Designing a bamboo grove

This elevated structure built within the forest not only physically guides the user through the designed environment but also takes them on a conceptual journey.


December 2023



The Bamboo Forest incorporates an elevated walkway that winds through the stalks, allowing the user to immerse themselves in the forest with minimal intervention on the terrain. This wooden structure follows a path that takes advantage of the natural rhythms of the forest, offering different viewpoints and stimulating the sense of exploration. The sound of bamboo swaying in the wind, along with the chirping of birds nesting in the forest and the sunlight filtering through the stalks, combine into a complete sensory experience. At night, the lighting enhances the pathway, providing safety and highlighting the natural beauty of the garden.

This elevated structure not only physically guides the user through the designed environment but also takes them on a conceptual journey. The walkway seeks to emphasize how constraints impose a viewpoint on the user's experience, both in their movements and in their perception of the landscape. Unable to stray from the established path, visitors are compelled to interact with the bamboo forest from the perspective that the landscaper has deemed optimal, both in visual and sensory terms.

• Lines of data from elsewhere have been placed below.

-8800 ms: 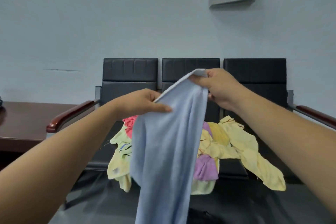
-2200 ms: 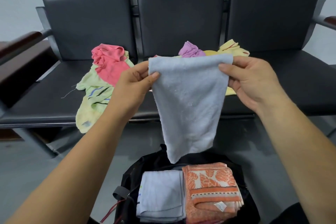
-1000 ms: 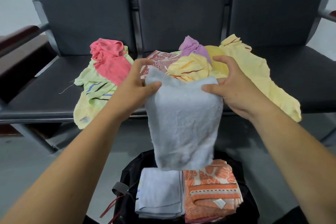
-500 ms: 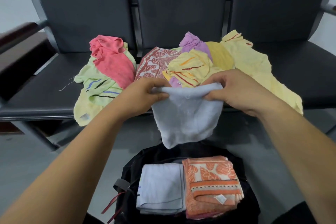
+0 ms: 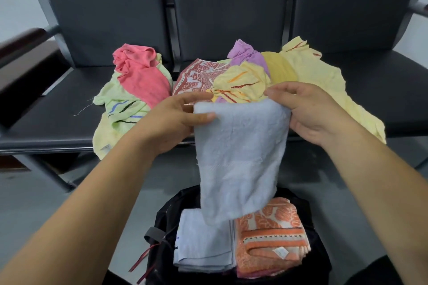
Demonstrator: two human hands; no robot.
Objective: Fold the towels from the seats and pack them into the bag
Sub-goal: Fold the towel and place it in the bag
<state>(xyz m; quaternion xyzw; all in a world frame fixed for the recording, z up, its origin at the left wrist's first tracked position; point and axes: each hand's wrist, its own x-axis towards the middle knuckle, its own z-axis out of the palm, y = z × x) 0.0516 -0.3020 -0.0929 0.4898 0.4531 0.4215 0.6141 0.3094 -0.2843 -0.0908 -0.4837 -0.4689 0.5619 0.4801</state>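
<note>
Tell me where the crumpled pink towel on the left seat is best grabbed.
Probably the pink towel by its bunched upper end, pinched from above: the folds there stand raised, while its flatter lower part lies spread on the pale green towel, which could come along too.

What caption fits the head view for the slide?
Left hand and right hand hold a blue towel over the bag; more towels heaped on the seats.

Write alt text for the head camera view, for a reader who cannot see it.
The left hand and the right hand pinch the top corners of a light blue towel that hangs above an open black bag. The bag holds a folded pale blue towel and a folded orange towel. Behind, crumpled coloured towels lie on black seats.
</note>
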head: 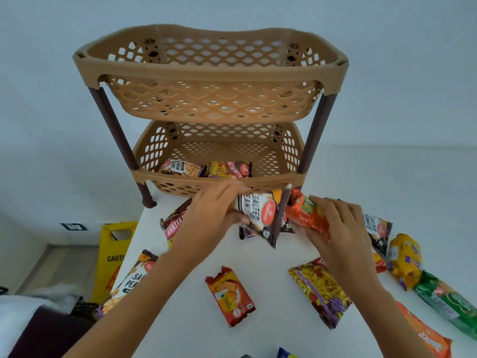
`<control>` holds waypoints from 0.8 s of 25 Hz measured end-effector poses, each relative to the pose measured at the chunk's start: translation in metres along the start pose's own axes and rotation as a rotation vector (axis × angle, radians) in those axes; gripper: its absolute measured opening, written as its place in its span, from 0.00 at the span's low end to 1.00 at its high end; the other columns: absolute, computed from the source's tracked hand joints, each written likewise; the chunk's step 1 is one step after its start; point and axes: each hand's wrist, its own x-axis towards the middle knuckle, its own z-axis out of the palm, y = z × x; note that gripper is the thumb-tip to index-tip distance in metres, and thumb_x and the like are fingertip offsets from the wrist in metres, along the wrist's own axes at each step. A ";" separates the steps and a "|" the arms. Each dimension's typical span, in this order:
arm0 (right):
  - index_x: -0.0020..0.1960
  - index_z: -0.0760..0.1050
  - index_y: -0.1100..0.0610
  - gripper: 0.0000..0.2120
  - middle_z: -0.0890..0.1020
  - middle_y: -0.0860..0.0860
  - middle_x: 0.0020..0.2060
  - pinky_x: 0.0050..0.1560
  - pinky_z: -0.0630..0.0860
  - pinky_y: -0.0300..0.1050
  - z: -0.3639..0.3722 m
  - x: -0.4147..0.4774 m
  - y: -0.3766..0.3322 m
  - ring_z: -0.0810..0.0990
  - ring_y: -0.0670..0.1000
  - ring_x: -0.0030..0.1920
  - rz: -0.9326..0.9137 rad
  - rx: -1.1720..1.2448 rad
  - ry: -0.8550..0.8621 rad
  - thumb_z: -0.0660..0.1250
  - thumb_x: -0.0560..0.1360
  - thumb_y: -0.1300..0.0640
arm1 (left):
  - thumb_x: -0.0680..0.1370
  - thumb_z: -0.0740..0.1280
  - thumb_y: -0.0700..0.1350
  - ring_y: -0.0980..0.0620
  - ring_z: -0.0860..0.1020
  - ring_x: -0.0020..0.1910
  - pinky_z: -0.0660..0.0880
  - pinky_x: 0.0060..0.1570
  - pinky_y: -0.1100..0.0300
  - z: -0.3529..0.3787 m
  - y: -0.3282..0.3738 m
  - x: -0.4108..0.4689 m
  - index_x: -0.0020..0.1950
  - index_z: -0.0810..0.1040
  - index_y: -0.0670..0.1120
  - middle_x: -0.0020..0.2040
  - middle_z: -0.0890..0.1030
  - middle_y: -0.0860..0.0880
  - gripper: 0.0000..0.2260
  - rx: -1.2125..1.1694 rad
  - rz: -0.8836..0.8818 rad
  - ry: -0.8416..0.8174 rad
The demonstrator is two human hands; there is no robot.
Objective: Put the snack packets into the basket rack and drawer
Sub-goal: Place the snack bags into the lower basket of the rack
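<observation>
A tan two-tier basket rack [210, 73] stands at the back of the white table. Its lower basket [222, 183] holds a salted peanuts packet [182, 168] and a yellow-maroon snack packet [229, 168]. My left hand [209, 215] grips a dark salted peanuts packet [260, 218] just in front of the lower basket. My right hand [338, 228] holds an orange packet [304, 215] beside it. The two held packets touch or overlap.
Loose packets lie around on the table [271, 332]: a red-orange one [229, 295], a yellow mixture packet [320, 293], a peanuts packet [129, 282] at the left edge, green [449, 303] and yellow [405, 259] ones at right. A yellow caution sign [113, 257] stands on the floor left.
</observation>
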 end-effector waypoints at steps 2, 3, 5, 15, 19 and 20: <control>0.63 0.71 0.56 0.26 0.79 0.55 0.54 0.50 0.74 0.54 -0.001 0.009 -0.008 0.71 0.55 0.55 0.067 0.030 0.038 0.70 0.70 0.46 | 0.74 0.66 0.50 0.47 0.75 0.55 0.72 0.51 0.52 -0.008 -0.001 0.031 0.58 0.74 0.43 0.56 0.77 0.46 0.16 0.029 -0.058 0.074; 0.63 0.71 0.56 0.26 0.80 0.54 0.54 0.49 0.74 0.53 0.000 0.014 -0.012 0.72 0.55 0.54 0.095 0.039 0.052 0.71 0.69 0.46 | 0.75 0.66 0.51 0.46 0.75 0.52 0.72 0.48 0.52 -0.008 -0.002 0.048 0.58 0.74 0.41 0.55 0.77 0.44 0.17 0.041 -0.099 0.101; 0.62 0.72 0.56 0.27 0.80 0.54 0.53 0.48 0.74 0.53 0.003 0.022 -0.019 0.74 0.56 0.53 0.142 0.044 0.073 0.71 0.68 0.45 | 0.75 0.66 0.53 0.43 0.74 0.53 0.71 0.48 0.49 0.001 -0.003 0.083 0.60 0.72 0.40 0.55 0.76 0.42 0.21 0.033 -0.247 0.086; 0.63 0.71 0.55 0.29 0.80 0.53 0.52 0.46 0.68 0.43 0.020 0.035 -0.025 0.76 0.56 0.53 0.222 0.044 0.089 0.72 0.67 0.45 | 0.76 0.64 0.52 0.41 0.73 0.63 0.72 0.56 0.49 0.084 0.000 0.185 0.71 0.57 0.38 0.66 0.72 0.40 0.30 -0.103 -0.819 -0.194; 0.63 0.71 0.55 0.29 0.80 0.53 0.53 0.45 0.66 0.42 0.022 0.034 -0.019 0.76 0.56 0.53 0.238 0.049 0.077 0.73 0.66 0.44 | 0.79 0.59 0.46 0.39 0.53 0.75 0.56 0.72 0.45 0.092 -0.009 0.190 0.76 0.48 0.45 0.77 0.50 0.42 0.30 0.008 -0.579 -0.469; 0.63 0.71 0.55 0.29 0.80 0.53 0.53 0.45 0.67 0.42 0.023 0.034 -0.018 0.76 0.56 0.53 0.242 0.054 0.072 0.73 0.66 0.44 | 0.80 0.58 0.48 0.41 0.46 0.76 0.50 0.73 0.44 0.092 -0.013 0.187 0.77 0.46 0.48 0.78 0.43 0.45 0.30 0.064 -0.486 -0.594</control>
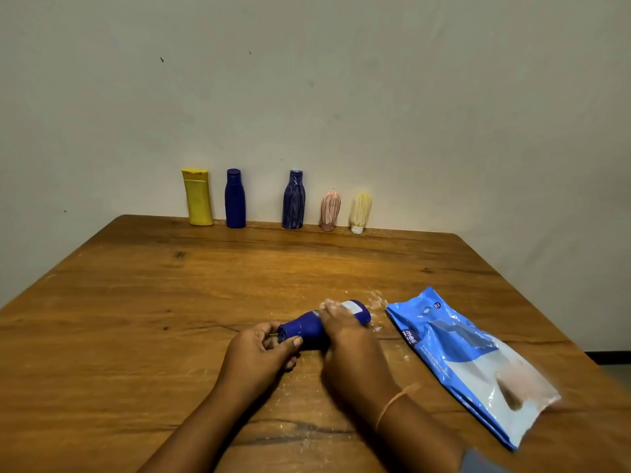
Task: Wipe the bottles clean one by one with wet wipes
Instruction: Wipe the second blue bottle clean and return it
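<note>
A dark blue bottle (pixel 319 324) lies on its side on the brown wooden worktop (pixel 170 302), near the front edge. The left hand (pixel 261 349) wraps its fingers and thumb around the cap end of the bottle and holds it tight. The right hand (pixel 345 339) lies over the middle of the bottle with its fingers bent down on it. A bit of white wet wipe (pixel 329 304) peeks out at the fingertips of the right hand, pressed on the bottle. A thin orange band (pixel 396 402) goes around the right wrist.

Just to the right of the bottle lies a flat blue and white pack of wet wipes (pixel 478 363). It does not touch the bottle. Small white specks dot the wood around the hands.

Far back, by the pale wall (pixel 307 80), five more bottles stand in a row. From the left there is a yellow bottle (pixel 198 198), a clean blue bottle (pixel 235 199), a blue bottle with white streaks (pixel 293 200), a small pink bottle (pixel 330 211) with streaks and a small pale yellow bottle (pixel 360 213) with streaks. The two small ones stand on their caps. All five stand well apart from the hands.
</note>
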The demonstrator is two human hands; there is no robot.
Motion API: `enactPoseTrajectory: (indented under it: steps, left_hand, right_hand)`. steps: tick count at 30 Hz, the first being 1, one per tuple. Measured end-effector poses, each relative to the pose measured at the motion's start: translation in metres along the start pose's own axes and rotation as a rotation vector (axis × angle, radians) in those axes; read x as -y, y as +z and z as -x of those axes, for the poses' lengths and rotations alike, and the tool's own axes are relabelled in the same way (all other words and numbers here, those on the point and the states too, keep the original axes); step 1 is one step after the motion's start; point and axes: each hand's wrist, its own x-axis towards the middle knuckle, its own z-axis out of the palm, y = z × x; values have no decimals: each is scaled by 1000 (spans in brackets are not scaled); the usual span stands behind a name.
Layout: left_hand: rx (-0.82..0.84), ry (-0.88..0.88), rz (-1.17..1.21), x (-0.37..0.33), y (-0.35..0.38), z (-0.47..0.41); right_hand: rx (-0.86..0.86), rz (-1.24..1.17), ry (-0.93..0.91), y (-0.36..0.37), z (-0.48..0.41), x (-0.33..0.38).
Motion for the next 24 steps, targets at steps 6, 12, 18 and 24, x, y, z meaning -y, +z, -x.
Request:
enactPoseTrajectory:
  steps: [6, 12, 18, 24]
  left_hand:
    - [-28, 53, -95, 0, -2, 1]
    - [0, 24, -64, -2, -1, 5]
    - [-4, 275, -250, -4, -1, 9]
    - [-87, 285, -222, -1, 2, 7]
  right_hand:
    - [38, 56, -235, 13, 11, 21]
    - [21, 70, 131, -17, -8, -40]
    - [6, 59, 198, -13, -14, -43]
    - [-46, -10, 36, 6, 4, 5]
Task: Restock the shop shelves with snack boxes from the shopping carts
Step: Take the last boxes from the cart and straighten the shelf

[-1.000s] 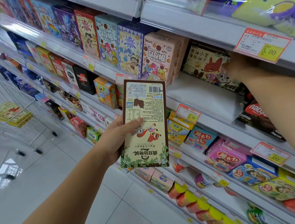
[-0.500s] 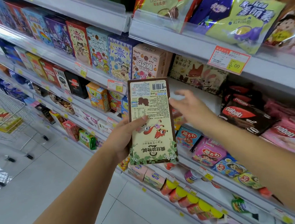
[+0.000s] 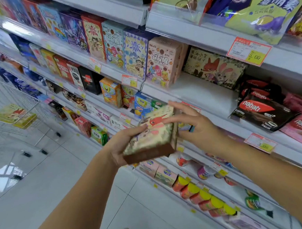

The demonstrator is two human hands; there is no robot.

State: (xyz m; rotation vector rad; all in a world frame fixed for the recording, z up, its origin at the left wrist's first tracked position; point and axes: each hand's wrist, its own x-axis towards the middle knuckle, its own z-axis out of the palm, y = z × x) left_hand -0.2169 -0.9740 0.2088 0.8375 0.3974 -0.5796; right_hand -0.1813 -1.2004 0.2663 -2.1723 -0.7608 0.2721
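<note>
A flat cream snack box with a fox cartoon and brown edges is held in front of the shelves, tilted and blurred. My left hand grips its near left side from below, thumb on top. My right hand holds its far right end, fingers over the top face. A matching fox-and-rabbit box stands at the back of a white shelf, with bare shelf in front of it. Several more such boxes lie in a wire shopping cart at left.
Tall snack boxes fill the shelf left of the matching box. Black and pink wafer bags sit on the shelf to the right. Bags hang on the top shelf. Small tubs line the lower shelves. White tiled floor lies below.
The box has tipped from upright, back side facing me, to nearly flat with its front up. My right hand came off the shelf and took hold of its far end.
</note>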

Through this analysis, the walkway becomes a physical manifestation of how paths can be designed to influence the journey's experience, not only allowing transit but also shaping people's perception and interaction with the space. This journey invites the user to consider not only what they see and experience but also to question how a pre-established structure can affect their understanding of the environment. The walkway thus acts as a mediator between the visitor and the world, offering a curated experience that reflects a fascinating tension regarding the concept of freedom.

With this approach based on anthropologist Tim Ingold's reflections on the importance of the path in human experience, our team highlights the capacity of landscaping to create spaces that enrich our interaction with the environment.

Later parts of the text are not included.